Gefährliche Flugshow in Planica

SID
Die Sprungschanze in Planica ist Austragungsort der Skiflug-WM
© Getty

Es geht um Medaillen, aber es geht vor allem um Menschenleben: Die Skiflug-Weltmeisterschaft auf der größten Schanze der Welt wird von massiven Sicherheitsbedenken überschattet.

Anzeige
Cookie-Einstellungen

Einige Springer wollen ab Donnerstag in Planica angeblich eine gefährliche Kopie der Wunderbindung einsetzen, mit der Überflieger Simon Ammann in Whistler überlegen sein Olympiagold Nummer drei und vier gewann.

"Diese Bindungen sind weit weg davon, TÜV- oder sicherheitsgeprüft zu sein.

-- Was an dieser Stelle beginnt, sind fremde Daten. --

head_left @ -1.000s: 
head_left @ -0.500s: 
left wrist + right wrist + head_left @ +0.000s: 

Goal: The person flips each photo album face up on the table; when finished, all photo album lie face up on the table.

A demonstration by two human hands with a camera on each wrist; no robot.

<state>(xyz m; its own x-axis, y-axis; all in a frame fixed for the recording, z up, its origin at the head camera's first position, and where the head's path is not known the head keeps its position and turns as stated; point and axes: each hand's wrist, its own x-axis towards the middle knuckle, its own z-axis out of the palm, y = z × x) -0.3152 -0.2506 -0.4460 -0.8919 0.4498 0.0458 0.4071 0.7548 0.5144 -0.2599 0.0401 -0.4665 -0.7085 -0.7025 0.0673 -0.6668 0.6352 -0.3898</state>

Wir können nur beten, dass alles gut geht", sagte Bundestrainer Werner Schuster. Walter Hofer vom internationalen Skiverband FIS berichtete, dass zuletzt etwa ein Dutzend Springer eine entsprechend modifizierte Bindung verwendet habe.

"Diese wurde von uns auf sportliche Übereinstimmung mit den Regeln untersucht, nicht auf Produktfähigkeit", sagte Hofer: "Wir sind nicht der TÜV. Das können wir nicht leisten."

Finnischer Bindungsbauer verkauft umstrittene Flughilfen

Beim ersten nacholympischen Weltcup in Lahti hatte ein finnischer Bindungsbauer mit dem Verkauf der umstrittenen Flughilfen a la Ammann gutes Geld verdient. Der Japaner Noriaki Kasai, einige Springer aus der polnischen Mannschaft und wohl auch die Norweger versuchten es mit der Kopie.

Zudem sollen noch andere abenteuerliche Konstruktionen im Umlauf sein. Auch die von Ammann zurechtgestutzten Austria-Adler springen seit Olympia mit einer schon vor Jahren selbst entwickelten Version der gebogenen Stab-Bindung. Diese soll wegen einer dadurch möglichen besseren Skihaltung in der Luft einen enormen Weitengewinn bringen.

Dabei hatte der Österreichische Skiverband bei den Winterspielen in einem Dossier selbst vor den Risiken des Systems speziell auf Skiflug-Schanzen gewarnt: "Allerdings stellte man auch fest, dass das so getunte Flugsystem den Sprung in Grenzbereichen kaum noch steuerbar macht. Bei Aufwind zum Beispiel können die auftretenden Kräfte unkontrollierbar werden, es drohen Stürze."

Schwere Stürze haben in Planica Tradition

Schlimme Crashs haben auf der Weltrekord-Schanze von Planica traurige Tradition. Der Finne Janne Ahonen kam 2005 beim weitesten Flug der Geschichte auf 240 Meter mit leichteren Verletzungen davon. Er hatte am Vorabend Alkohol getrunken und weigerte sich deshalb, nach dem Sturz zur Untersuchung ins Krankenhaus zu gehen.

Dort lag der Russe Waleri Kobelew 1999 wochenlang. Er hatte nach einem Sturz sogar zwischenzeitlich in Lebensgefahr geschwebt und musste ins Heilkoma versetzt werden. "Es gibt Flugschanzen, und dann gibt es Planica. Das ist noch einmal eine eigene Dimension", sagt Michael Neumayer, mit 227,5 Metern deutscher Rekordhalter.

Deshalb verzichtet Chefcoach Werner Schuster auch darauf, sich "an der Bindungshysterie und den wilden Basteleien" zu beteiligen. "Ich setze mich gern jeder Kritik aus. Aber mir geht die Gesundheit meiner Springer vor", sagt der Österreicher. Man werde erst im Sommer in Ruhe die neuen Bindungssysteme testen. Er sieht seine vor gut drei Wochen bei Olympia noch zu Team-Silber geflogene Mannschaft auch wegen der nachlassenden Kräfte "auf dem absteigenden Ast".

"Ich habe ein mulmiges Gefühl"

Bei der Einzel-WM am Freitag und Samstag habe man ohnehin nur die Chance auf einen Top-Ten-Platz. Als Favoriten gelten Ammann, der Österreicher Martin Koch, der Pole Adam Malysz, der Norweger Anders Jacobsen oder der Slowene Robert Kranjec.

Beim Teamfliegen am Sonntag steht das Ziel Medaille. "Aber es wird ganz schwer für uns", sagt Schuster. Das Wichtigste sei, dass der letzte Saisonhöhepunkt und die gefährliche Jagd nach dem Weltrekord des Norwegers Björn Einar Romören (239 Meter/Ahonens 240 m wurden wegen des Sturzes bei der Landung nicht gewertet) unfallfrei über die Bühne gehen: "Ich habe ein mulmiges Gefühl."